Un an plus tard, dans une interview accordée à la radio Deutsche Welle, en marge d’une visite en Allemagne, Faure Gnassingbé s’était posé en grand défenseur de l’idéal démocratique. « Pour que la démocratie progresse en Afrique, il faut nécessairement limiter les mandats à deux ou trois », avait-il plaidé. Mais à l’épreuve de la tentation du pouvoir, Faure Gnassingbé était le premier à torpiller les conseils et recettes de démocratie et de bonne gouvernance qu’il prodiguait pour aller au-delà de trois mandats présidentiels.

Pour y parvenir, il choisit des contorsions politiques. Après ses trois mandats effectués, Faure Gnassingbé fit tripatouiller la constitution pour se faire « remettre le compteur à zéro.» Une escroquerie politique qui lui permet de prolonger sa jouissance du pouvoir. Une manœuvre sur laquelle surferont Alpha Condé et Alassane Ouattara pour s’incruster. D’autres dirigeants sont également dans le starting-block.

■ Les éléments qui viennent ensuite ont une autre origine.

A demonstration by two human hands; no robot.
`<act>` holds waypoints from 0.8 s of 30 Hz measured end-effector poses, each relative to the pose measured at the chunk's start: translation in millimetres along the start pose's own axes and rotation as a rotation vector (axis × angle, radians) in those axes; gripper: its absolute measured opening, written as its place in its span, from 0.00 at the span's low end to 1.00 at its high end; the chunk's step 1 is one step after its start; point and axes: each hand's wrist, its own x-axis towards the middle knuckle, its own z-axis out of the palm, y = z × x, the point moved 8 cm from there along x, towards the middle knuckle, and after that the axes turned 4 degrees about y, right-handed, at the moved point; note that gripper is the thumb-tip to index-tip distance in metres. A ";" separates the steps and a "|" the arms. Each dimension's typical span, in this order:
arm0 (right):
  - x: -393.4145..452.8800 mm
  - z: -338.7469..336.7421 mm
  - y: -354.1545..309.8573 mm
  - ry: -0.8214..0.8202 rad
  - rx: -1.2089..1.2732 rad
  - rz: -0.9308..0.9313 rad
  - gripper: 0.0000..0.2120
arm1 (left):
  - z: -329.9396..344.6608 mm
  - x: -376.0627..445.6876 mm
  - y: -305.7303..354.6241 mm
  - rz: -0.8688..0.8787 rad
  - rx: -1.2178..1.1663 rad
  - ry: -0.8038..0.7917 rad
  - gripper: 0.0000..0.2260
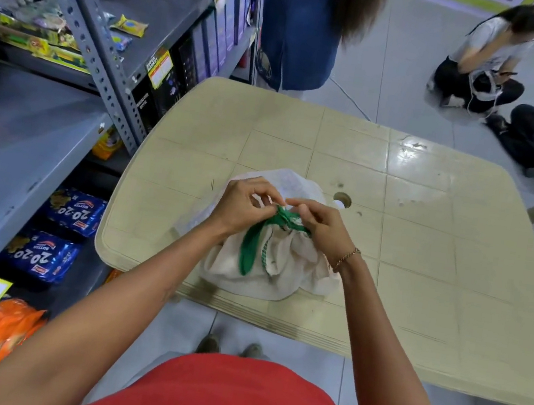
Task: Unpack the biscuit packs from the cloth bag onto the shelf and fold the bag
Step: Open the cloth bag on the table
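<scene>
- The cloth bag [270, 265] is sitting on the near edge of the table [423, 260], right in front of you — bulging, mouth cinched shut, so the biscuit packs inside aren't showing.
- The knot [286, 215] in the green tie is sitting at the top of the bag, directly between your two hands; that's the relation the next move is turning on.
- The tie's long tail [250, 245] is running down from the knot toward you, draping over the bag's front on your left side.
- Your left hand [244, 206] is reaching in from the left, fingertips pinching together just at the knot's left edge (thumb and forefinger look closed on a bit of white cloth or tie — too small to tell which).
- Your right hand [319, 225] is coming in from the right, fingers curled and pinching on the green knot itself.
- Both hands are about equally near — neither is leading.
- Judgement: you're working the knot loose, so the unpacking isn't started.
- The shelf [24, 145] is waiting on your left, well apart from the bag — you'll be swinging left once the mouth is opening.
</scene>
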 end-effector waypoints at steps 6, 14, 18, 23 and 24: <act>5.9 5.8 15.3 0.027 0.039 0.061 0.05 | -5.2 -3.2 -21.9 -0.131 -0.076 -0.008 0.11; -19.4 -78.7 73.7 0.953 0.457 0.496 0.10 | -47.2 -6.1 -46.0 -0.343 -0.286 0.220 0.10; -17.3 -65.6 73.4 0.979 0.954 0.515 0.12 | -55.7 -2.2 -52.9 -0.502 -0.550 0.431 0.07; -21.1 -72.5 69.3 1.001 0.644 0.524 0.10 | -52.7 3.4 -38.0 -0.475 -0.343 0.512 0.17; -25.2 -78.7 68.0 1.025 0.499 0.508 0.14 | -49.8 2.7 -27.6 -0.402 -0.216 0.489 0.17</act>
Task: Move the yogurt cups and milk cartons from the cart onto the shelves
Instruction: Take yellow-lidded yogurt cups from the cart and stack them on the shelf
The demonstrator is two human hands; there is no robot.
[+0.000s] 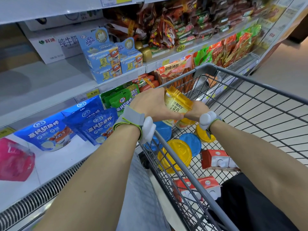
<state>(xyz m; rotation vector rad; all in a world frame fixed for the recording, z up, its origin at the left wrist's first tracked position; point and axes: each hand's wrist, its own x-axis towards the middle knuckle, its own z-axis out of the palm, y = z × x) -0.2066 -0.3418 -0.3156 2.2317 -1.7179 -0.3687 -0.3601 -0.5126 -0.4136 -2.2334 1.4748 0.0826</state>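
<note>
Both sets of fingers are wrapped around one yogurt cup (179, 104), a glossy cup with a clear amber plastic lid and a pale printed label, tipped on its side. The left hand (150, 104) grips it from the lid end and along its near side, thumb under the label; the right hand (197, 109) holds the base end, its fingers mostly hidden behind the cup. Each wrist wears a grey fabric band with a smooth white plastic pod.

The held cup hangs above the cart (250, 104), just over its near-left corner. The cart is a grey wire basket with a thick tubular rim. Inside it, below the cup, I count about three yellow domed lids (175, 155) and two blue lids (190, 144) of further cups (some are partly hidden by the hands and rim, so the tally is rough). Nearer the person than those lie three red-and-white milk cartons (215, 159), boxy card with white screw caps, tipped over on the wire floor.

Left of the cart stand the chiller shelves (50, 90), smooth white, with a ribbed vent grille along the bottom edge. On them sit shiny blue pouches (98, 129), green pouches (120, 100), and a pink packet (15, 160); higher up are pale blue cardboard boxes (106, 60).
</note>
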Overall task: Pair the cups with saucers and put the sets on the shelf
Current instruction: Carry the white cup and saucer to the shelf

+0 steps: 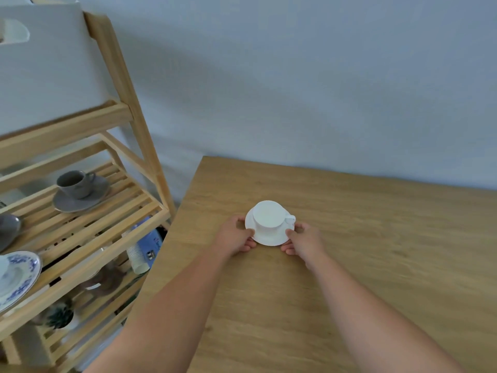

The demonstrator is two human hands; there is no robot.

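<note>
A white cup (269, 214) stands upright on a white saucer (270, 238) near the middle of the wooden table (376, 251), its handle pointing right. My left hand (236, 235) grips the saucer's left rim, thumb on top. My right hand (302, 240) grips the right rim the same way. On the wooden shelf (107, 227) to the left, a grey cup (75, 183) sits on a grey saucer (80, 203). A blue-patterned saucer (18, 275) with a cup cut off by the frame edge lies at the shelf's near left.
Another grey piece (8, 230) shows at the shelf's left edge. A white box (48, 63) fills the tier above. Lower tiers hold a sleeve of paper cups (139, 254) and a small plant (59, 316). A grey wall stands behind the table.
</note>
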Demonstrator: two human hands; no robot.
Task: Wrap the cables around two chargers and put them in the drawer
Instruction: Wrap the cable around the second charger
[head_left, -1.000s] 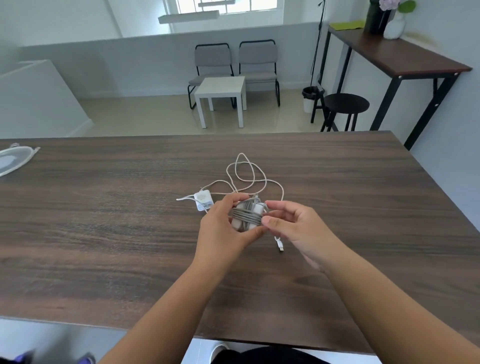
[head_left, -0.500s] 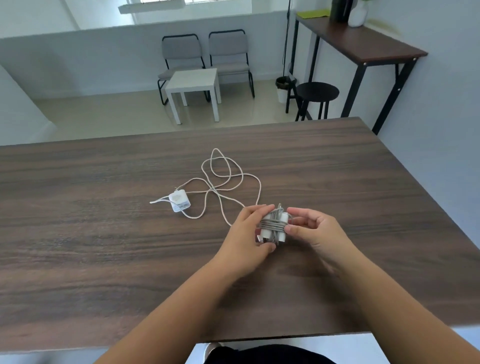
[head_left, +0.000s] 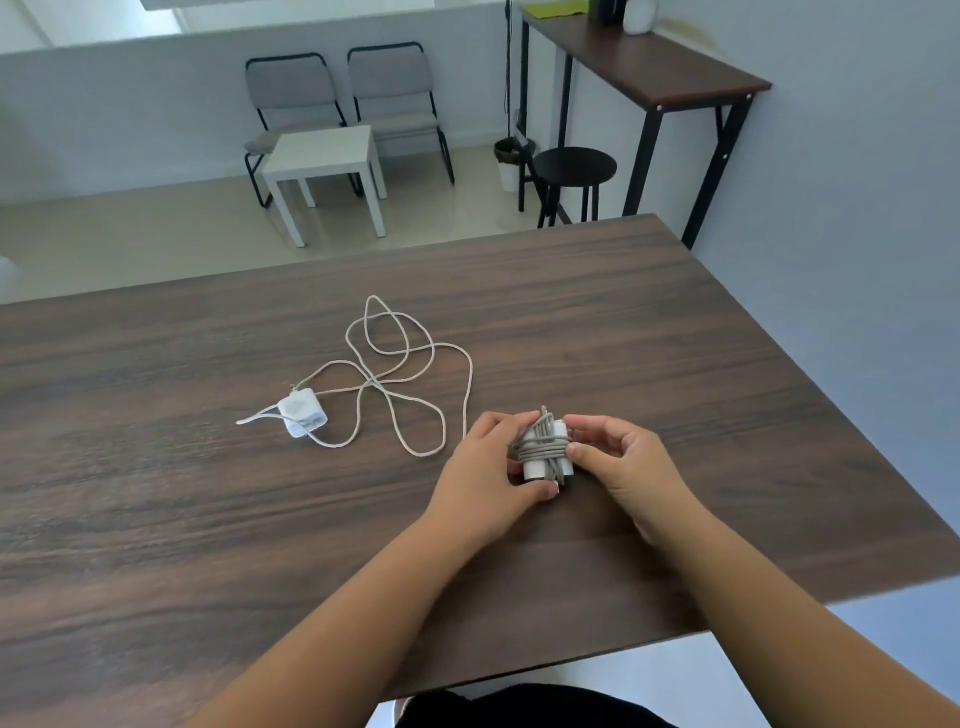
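Observation:
A white charger wrapped in grey cable (head_left: 544, 451) sits low over the dark wooden table (head_left: 649, 332), held from both sides. My left hand (head_left: 491, 475) grips its left side, thumb under the near end. My right hand (head_left: 626, 462) pinches its right side with thumb and fingertips. A second white charger (head_left: 301, 413) lies on the table to the left. Its white cable (head_left: 400, 374) is spread in loose loops between that charger and my hands. No drawer is in view.
The table's right edge (head_left: 810, 374) runs close to my right hand, with a grey wall beyond. Behind the table stand a small white side table (head_left: 324, 156), two grey chairs (head_left: 343, 88), a black stool (head_left: 574, 166) and a tall dark desk (head_left: 644, 67).
Both hands have carried the wrapped charger to the right and down toward the table, away from the loose charger. The dangling cable end seen earlier is tucked into the bundle now.

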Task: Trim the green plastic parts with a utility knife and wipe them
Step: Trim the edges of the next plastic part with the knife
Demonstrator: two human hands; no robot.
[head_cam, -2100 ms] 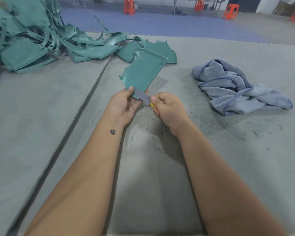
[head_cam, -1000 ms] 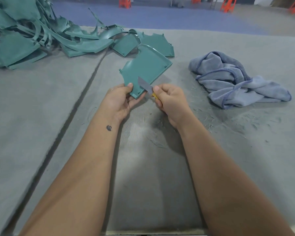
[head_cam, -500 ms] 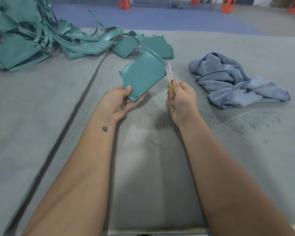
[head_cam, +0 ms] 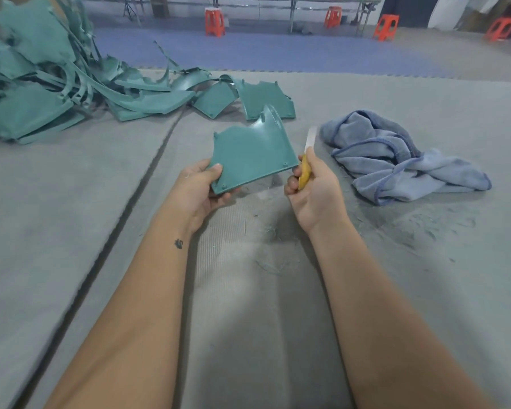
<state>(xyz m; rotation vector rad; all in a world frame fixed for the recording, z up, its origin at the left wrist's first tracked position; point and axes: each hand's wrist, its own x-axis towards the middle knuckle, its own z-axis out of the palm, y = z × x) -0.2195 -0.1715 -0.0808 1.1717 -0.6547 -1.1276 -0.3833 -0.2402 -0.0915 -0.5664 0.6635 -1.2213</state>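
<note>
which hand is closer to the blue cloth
Right. The right hand, gripping the yellow-handled utility knife, sits just left of the crumpled blue cloth. The left hand holds the green plastic part farther left.

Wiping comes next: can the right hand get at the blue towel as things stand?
Probably, but not freely: the right hand grips the utility knife. The blue towel lies just beyond it with nothing between.

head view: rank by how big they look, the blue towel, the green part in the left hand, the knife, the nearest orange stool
1. blue towel
2. green part held in the left hand; nearer the camera, so its true size against the towel is unsure
3. knife in the right hand, partly hidden by the fingers
4. orange stool; looks smallest only because it is far off
</note>
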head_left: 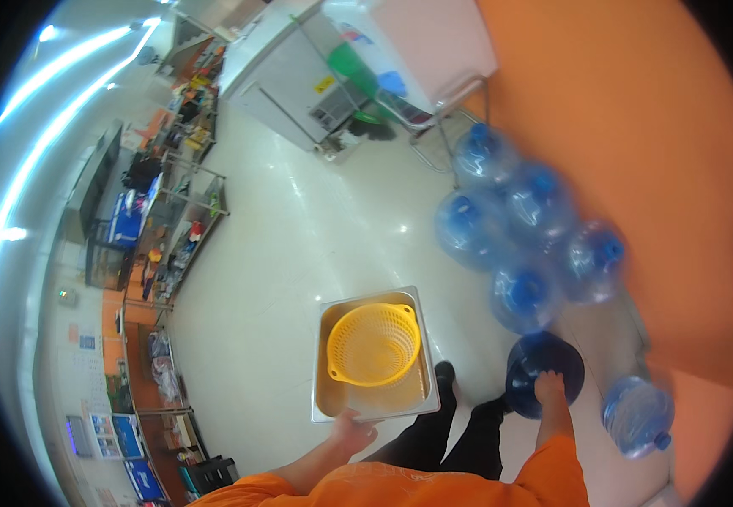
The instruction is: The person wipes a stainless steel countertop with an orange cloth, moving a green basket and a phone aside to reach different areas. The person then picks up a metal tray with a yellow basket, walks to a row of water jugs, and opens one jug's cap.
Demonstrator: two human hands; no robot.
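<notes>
My left hand point(352, 433) grips the near rim of a rectangular stainless steel pan point(398, 403), thumb over the edge. Inside the pan lies a round yellow plastic colander point(374, 345) with two small handles. On the right, my right hand point(550, 384) is on a dark blue water jug point(521, 380) by my foot; its fingers seem closed around the top, though the neck is hidden by the hand.
Several blue water jugs point(527, 293) stand along the orange wall point(645, 158). Another jug point(638, 415) lies at the right. Ahead are a metal-framed chair point(449, 101) and a grey cabinet point(297, 95). Loaded shelves point(182, 266) line the left side.
</notes>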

Pour l’instant, Faure Gnassingbé est le recordman en matière de longévité au pouvoir dans la zone ouest-africaine. Le président ivoirien a dû s’incliner devant lui. « Monsieur Faure Gnassingbé, le président de la République togolaise que j’appelle affectueusement notre jeune doyen », a lancé Alassane Ouattara lors de la cérémonie d’investiture pour son 3ème mandat. Embarrassé, Faure Gnassingbé qui trônait à la loge aux côtés d’autres dirigeants, a affiché un petit sourire jaune.

Dans une Afrique en pleine mutations démocratiques, il n’y a aucun honneur ni mérite à porter le titre de « doyen ». Cela dénote qu’on est nostalgique du parti unique et qu’on abhorre les valeurs de démocratie et d’alternance. La gêne de Faure Gnassingbé se comprend. Mais si le jeune président est autant mal à l’aise, alors qu’il engage son pays sur les rails de la démocratie et du développement. C’est de la seule manière pour lui d’entrer dans l’histoire par la grande porte.